Industry 5.0 advocates human-centric, intelligent, and flexible manufacturing, with growing attention to unstructured assembly tasks. Multimodal large language models offer a promising pathway by enabling cross-modal understanding and contextual awareness. However, their integration with embodied robots especially in physically interactive industrial settings remains limited. To address this, we propose AssemBrain, a brain-inspired hierarchical framework integrating MLLMs and embodied control to achieve generative AI-based cognizing, planning, and execution across three levels: task understanding and planning, vision-language-guided planar manipulation, and reinforcement learning-based contact-rich assembly primitives. The proposed framework is evaluated through simulated tasks of varying complexity and degrees of freedom, covering diverse object and texture types. Experimental results demonstrate strong execution efficiency. This study establishes a baseline for embodied intelligence-integrated manufacturing in this emerging domain.
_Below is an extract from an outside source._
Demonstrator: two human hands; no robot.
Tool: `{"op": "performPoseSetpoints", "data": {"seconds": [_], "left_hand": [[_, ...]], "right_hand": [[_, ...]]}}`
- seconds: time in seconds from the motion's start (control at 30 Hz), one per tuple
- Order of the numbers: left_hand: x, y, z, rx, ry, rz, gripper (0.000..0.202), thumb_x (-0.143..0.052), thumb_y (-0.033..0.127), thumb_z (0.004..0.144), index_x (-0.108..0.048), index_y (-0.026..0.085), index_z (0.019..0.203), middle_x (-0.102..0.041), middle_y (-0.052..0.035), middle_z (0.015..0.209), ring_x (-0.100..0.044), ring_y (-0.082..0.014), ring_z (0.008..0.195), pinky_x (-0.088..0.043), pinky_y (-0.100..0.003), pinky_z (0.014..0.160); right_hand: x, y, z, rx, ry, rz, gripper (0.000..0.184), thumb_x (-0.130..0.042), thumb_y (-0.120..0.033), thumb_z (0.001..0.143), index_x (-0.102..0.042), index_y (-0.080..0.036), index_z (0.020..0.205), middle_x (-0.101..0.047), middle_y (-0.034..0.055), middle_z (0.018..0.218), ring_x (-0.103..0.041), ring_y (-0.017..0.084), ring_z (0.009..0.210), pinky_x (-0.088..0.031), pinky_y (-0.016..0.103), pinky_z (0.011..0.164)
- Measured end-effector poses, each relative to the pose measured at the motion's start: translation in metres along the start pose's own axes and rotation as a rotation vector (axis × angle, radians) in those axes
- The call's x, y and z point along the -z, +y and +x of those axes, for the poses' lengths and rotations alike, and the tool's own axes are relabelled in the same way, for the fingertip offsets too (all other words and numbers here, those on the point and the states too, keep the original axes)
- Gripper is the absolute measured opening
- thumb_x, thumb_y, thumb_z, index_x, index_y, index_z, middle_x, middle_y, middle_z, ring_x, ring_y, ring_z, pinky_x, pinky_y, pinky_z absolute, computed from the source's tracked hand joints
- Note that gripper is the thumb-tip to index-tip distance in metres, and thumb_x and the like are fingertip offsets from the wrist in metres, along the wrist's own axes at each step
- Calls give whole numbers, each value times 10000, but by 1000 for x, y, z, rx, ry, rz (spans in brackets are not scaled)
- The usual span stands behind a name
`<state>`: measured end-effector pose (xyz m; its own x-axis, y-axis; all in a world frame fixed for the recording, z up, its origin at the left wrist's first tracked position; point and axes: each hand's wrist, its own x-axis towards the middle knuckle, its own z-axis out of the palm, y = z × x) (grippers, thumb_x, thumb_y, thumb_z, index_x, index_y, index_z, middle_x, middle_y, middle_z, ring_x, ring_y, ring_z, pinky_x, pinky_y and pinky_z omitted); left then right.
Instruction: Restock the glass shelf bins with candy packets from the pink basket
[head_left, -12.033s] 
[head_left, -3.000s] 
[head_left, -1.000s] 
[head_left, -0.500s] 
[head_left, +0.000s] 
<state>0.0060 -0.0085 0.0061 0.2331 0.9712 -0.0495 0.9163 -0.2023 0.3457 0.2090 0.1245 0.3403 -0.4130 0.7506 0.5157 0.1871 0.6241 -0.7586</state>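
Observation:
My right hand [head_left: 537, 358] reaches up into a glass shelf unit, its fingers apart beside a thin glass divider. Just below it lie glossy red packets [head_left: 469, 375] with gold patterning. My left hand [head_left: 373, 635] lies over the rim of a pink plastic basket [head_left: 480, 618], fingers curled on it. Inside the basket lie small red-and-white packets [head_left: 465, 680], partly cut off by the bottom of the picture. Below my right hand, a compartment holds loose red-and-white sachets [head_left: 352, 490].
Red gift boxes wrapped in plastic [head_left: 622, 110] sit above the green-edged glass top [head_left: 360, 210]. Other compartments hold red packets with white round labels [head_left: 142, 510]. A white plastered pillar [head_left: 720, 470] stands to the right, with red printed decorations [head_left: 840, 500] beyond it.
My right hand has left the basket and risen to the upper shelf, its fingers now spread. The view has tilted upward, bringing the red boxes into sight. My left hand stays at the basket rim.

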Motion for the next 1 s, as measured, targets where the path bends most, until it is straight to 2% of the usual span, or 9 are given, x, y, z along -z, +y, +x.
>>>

It is hoped that this work advances industrial robotics toward human-centered collaboration and provide insights for intelligent assembly systems.

Method

This paper explores three paradigms for integrating MLLMs with embodied intelligence in smart manufacturing. Inspired by the hierarchical architecture of the brain, AssemBrain is conceptualized as a multi-level cognitive system for intelligent spatial assembly.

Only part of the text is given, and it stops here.